Thursday, 13 March 2014

May They Do The Right Thing!

It would be unthinkable if anyone killed in an accident had to be buried where he/she died. Great lengths are gone to to have the bodies of soldiers killed overseas repatriated and yet Richard III, England’s last Plantagenet king is to be buried in Leicester?
 
Today the High Court will decide on that ruling and I trust the right thing will be done and the case for Richard to be buried in York will be re-opened.
 
1.  Richard was Lord of the North.
2   He lived, loved and was loved in Yorkshire.
3   York remained loyal to him to the end.
4   He paid for chapels/chantries in York..a sure sign he wished to be buried there.
5   His beloved son is buried in Yorkshire
6   His present day descendants wish him to be buried here.
6   The decision to inter him in Leicester was reached by secret agreement but Richard was King of England and the people of England have a right to make the decision. Secret agreements, after all, led to the First World War and host of other evils!
7    Richard belongs to Yorkshire and had no ties with Leicester where his body was mutilated after death. 


Thursday, 1 August 2013

Happy Yorkshire Day!

Happy Yorkshire Day from Yorkshire!

It might be a vain hope now, but Yorkshire Day is a good time to remember that Richard III was made very welcome here and did a great deal of good for the people of this county, which he loved:

Sunday, 17 February 2013

Serge & Richard


Remembering Grand Duke Serge Alexandrovich, murdered 17th February 1905.
 
Also, still pressing for Richard III to be buried in his beloved Yorkshire, I created a video:
 
 

Friday, 26 October 2012

"Bring Him Home"

A rather unusual exchange took place yesterday in the House of Commons when an MP for Leicester and one for Yorkshire briefly debated where the remains of Richard III – presumed to have been recently discovered under a car park in Leicestershire – should be buried. The MP for Leicester pointed out that Richard has been his county for so long that he should remain there, while the Yorkshire MP believed that the Yorkist leader should be returned to York or its surroundings. The debate was unfortunately cut short when a third MP objected that it was beginning to bear resemblance to the debates between ancient cathedrals about where the relics of saints should be kept!

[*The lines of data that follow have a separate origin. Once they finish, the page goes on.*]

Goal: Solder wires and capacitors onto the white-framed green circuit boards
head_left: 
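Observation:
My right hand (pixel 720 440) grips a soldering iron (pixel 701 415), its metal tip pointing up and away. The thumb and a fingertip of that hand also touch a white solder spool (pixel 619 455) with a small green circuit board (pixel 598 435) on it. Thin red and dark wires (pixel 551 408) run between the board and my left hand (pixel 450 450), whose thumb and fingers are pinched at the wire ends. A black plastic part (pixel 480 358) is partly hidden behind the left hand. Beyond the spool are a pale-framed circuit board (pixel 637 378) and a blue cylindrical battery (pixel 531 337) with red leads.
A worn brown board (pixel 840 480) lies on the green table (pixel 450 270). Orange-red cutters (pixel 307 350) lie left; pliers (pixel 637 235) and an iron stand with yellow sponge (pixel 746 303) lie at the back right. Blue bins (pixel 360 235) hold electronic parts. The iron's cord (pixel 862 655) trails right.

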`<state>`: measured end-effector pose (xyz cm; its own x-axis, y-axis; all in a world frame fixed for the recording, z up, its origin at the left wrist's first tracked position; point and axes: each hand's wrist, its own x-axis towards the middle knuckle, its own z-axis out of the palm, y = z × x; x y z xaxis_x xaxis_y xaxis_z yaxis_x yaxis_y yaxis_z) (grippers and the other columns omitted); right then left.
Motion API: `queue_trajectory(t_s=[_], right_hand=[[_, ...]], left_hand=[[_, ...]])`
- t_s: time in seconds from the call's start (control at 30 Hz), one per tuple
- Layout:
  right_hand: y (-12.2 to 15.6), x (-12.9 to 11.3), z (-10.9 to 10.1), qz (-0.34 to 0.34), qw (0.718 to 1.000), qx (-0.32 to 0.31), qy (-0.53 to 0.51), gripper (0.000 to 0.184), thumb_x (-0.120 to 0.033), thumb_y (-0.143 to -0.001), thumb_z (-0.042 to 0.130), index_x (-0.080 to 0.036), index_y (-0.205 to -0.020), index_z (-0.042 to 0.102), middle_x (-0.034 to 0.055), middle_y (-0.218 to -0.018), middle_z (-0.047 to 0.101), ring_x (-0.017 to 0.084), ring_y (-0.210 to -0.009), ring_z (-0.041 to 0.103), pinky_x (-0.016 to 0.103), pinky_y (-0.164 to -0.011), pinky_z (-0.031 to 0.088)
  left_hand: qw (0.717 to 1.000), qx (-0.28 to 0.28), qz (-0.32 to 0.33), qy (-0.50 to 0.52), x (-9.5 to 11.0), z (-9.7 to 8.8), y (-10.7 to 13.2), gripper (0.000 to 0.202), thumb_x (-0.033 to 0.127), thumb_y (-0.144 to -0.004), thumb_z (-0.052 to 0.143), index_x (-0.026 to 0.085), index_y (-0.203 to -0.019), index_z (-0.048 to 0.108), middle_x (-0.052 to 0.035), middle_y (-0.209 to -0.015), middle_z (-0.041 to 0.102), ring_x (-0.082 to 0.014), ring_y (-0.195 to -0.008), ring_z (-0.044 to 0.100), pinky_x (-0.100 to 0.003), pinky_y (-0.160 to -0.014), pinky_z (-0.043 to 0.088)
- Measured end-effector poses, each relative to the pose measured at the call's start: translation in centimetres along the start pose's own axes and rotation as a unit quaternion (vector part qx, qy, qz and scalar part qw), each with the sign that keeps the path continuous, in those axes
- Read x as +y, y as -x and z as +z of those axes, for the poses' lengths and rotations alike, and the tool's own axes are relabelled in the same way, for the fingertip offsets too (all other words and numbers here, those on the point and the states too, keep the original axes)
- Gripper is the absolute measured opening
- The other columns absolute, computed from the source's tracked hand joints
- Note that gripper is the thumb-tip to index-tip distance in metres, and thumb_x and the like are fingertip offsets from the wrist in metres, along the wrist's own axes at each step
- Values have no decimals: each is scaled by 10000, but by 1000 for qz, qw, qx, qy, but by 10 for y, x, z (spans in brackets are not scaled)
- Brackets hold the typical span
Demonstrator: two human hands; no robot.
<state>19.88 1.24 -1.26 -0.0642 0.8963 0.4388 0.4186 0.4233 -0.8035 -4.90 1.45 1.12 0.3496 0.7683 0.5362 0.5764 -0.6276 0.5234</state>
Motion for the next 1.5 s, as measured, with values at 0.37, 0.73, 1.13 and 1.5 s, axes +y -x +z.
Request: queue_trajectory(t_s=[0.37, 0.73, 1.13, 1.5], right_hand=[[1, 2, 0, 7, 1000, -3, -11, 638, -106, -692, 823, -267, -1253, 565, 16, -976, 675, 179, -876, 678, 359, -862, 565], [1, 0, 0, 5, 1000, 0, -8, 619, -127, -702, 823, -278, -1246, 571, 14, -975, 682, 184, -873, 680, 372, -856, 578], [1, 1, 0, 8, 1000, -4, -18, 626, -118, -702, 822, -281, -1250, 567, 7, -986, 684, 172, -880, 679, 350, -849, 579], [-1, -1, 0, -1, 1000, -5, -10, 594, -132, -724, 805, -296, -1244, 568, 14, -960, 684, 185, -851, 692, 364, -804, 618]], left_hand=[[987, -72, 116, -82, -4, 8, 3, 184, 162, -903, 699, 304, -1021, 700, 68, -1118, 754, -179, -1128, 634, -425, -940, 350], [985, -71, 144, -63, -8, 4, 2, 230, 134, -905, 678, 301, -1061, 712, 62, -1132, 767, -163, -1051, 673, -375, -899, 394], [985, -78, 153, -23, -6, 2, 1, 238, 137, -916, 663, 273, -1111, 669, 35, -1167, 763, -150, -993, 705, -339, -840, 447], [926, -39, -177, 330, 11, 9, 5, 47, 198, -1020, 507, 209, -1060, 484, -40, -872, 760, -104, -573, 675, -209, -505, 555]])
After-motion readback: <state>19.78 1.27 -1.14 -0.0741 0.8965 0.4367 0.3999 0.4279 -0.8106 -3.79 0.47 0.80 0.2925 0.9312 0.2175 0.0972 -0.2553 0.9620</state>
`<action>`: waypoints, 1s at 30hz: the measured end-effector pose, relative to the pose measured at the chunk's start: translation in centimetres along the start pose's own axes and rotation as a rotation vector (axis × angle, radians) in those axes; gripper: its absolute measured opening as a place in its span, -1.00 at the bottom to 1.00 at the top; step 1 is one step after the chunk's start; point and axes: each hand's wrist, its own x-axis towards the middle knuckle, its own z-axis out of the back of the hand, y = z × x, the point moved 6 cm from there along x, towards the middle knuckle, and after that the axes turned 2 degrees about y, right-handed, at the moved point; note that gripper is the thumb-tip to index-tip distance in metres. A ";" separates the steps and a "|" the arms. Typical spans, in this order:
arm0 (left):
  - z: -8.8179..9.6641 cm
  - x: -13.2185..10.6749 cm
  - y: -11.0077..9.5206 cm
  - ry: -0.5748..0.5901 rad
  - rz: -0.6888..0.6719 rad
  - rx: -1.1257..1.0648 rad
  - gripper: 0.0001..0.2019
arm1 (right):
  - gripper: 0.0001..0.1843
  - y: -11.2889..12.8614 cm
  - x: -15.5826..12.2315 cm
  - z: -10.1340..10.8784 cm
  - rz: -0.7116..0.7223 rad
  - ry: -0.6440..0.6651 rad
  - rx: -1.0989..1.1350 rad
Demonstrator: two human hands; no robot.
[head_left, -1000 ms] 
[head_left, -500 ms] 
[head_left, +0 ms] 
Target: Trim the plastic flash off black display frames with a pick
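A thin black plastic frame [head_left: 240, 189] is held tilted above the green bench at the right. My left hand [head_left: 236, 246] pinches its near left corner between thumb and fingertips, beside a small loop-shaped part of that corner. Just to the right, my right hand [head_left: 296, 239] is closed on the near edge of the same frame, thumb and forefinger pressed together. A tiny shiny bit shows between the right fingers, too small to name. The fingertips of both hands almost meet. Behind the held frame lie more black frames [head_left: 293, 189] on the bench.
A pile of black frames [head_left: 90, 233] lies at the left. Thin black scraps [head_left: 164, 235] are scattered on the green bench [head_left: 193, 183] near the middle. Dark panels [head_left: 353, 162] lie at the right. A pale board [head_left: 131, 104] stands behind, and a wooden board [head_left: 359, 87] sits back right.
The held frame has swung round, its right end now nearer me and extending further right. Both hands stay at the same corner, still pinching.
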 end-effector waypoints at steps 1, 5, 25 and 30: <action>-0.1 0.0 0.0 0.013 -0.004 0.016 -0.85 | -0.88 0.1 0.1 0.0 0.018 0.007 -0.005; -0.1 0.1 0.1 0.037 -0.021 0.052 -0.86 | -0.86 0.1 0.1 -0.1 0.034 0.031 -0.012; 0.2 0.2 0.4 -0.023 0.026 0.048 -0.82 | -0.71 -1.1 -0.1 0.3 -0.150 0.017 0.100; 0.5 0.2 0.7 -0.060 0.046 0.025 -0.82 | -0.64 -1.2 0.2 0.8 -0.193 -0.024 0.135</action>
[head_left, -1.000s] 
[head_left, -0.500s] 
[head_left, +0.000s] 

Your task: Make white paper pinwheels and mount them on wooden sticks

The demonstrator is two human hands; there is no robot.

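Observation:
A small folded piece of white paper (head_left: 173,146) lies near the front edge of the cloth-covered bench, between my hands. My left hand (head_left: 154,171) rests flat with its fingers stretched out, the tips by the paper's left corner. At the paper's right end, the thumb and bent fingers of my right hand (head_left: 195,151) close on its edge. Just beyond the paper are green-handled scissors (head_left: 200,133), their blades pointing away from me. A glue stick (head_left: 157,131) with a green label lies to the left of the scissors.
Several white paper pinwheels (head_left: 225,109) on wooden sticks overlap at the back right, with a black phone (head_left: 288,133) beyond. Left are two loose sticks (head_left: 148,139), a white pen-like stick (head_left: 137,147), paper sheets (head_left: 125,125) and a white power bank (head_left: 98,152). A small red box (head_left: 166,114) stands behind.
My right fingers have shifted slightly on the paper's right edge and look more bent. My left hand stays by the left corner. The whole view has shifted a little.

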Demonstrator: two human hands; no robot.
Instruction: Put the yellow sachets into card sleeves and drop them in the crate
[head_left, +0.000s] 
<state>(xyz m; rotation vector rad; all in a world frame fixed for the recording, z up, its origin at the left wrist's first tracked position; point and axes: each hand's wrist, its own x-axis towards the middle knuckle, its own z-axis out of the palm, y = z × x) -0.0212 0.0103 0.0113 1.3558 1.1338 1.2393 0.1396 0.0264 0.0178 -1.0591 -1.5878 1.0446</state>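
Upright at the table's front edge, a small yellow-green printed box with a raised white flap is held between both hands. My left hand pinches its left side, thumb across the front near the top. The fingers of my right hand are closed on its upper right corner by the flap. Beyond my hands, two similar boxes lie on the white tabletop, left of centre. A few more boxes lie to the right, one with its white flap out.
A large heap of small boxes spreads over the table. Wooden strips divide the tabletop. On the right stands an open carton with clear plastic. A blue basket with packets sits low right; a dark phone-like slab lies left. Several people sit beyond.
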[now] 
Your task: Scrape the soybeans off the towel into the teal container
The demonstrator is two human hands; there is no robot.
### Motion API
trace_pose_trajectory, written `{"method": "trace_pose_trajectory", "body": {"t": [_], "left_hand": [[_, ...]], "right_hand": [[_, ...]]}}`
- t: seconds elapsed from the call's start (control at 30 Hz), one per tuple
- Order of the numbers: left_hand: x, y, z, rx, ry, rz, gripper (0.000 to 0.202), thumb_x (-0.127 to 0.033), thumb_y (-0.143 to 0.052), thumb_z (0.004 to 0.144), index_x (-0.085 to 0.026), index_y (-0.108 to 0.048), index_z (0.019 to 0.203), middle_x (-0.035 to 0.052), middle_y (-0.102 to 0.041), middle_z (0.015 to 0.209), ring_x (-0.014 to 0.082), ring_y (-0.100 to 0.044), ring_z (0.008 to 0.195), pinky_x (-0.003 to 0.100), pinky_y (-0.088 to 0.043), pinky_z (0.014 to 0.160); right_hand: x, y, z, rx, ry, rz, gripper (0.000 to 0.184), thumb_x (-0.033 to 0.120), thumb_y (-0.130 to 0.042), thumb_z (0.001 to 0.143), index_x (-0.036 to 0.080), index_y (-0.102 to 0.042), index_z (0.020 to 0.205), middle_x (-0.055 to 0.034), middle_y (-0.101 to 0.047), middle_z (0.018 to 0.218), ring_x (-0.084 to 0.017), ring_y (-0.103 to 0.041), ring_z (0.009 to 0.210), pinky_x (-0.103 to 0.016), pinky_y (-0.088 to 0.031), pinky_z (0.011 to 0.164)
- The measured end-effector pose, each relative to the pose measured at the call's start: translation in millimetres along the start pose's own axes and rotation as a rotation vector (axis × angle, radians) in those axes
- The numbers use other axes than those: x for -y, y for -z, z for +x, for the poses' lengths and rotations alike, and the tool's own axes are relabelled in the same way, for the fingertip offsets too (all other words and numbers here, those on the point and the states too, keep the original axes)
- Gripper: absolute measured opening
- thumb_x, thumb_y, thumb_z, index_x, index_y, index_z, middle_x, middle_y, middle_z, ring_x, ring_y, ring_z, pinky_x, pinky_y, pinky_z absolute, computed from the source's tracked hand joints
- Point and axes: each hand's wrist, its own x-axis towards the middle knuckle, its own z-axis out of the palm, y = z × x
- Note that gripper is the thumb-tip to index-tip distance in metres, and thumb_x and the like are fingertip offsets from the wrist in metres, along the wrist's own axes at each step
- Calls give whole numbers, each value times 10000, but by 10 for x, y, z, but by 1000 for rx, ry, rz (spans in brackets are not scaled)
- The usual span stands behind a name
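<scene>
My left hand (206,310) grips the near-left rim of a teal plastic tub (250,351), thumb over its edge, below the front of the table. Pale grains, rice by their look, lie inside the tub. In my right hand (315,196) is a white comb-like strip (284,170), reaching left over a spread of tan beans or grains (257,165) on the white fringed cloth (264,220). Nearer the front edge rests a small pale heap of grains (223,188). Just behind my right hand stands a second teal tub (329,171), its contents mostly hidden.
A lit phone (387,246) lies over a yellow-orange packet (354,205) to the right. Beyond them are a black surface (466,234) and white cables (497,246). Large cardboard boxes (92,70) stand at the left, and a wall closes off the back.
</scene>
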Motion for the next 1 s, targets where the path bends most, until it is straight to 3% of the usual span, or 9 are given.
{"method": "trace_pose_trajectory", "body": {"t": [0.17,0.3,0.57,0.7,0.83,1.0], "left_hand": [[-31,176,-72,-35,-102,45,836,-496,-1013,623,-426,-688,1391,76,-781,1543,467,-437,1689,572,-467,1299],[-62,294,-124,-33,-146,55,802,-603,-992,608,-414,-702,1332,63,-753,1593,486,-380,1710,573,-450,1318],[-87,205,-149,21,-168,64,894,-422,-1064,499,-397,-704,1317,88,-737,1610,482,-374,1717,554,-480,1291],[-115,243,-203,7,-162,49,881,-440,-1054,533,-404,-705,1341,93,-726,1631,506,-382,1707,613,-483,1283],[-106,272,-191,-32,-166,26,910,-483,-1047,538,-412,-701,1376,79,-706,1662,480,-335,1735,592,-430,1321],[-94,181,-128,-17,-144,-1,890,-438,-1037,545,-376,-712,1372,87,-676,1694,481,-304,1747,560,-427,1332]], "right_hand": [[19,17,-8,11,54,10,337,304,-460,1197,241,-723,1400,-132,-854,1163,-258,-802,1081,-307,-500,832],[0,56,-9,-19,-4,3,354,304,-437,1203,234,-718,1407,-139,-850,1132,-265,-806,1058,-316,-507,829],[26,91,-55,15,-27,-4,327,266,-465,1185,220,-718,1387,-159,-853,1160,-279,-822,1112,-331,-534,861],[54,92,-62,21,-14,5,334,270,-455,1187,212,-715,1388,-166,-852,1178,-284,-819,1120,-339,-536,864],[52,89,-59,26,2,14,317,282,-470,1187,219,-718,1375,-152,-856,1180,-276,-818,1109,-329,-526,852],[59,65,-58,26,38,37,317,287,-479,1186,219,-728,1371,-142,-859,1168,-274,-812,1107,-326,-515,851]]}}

As an inhabitant of Yorkshire, I absolutely believe that here is where Richard belongs. He loved this county and was – and always has been – loved and respected in York. Far from being seen as the eponymous villain in Shakespeare’s play, he is remembered for the benefits he brought to the country and particular to the north of England. His Council of the North was one of the first to pay real attention to the wishes and requirements of northerners (who, alas, are still often viewed by some in the south as rather backward and uncultured!). Richard arranged for government business and law courts to be conducted in English; he established the Court of Requests to grant a fair hearing to those who could not afford a lawyer to defend them; and he was also a loving husband and father. Many believe that the recent premature deaths of his son and his wife led him to take such a reckless stand in the Battle of Bosworth, where, of course, he was killed by Henry the Usurper...and thus began the reign of the very nasty Tudors!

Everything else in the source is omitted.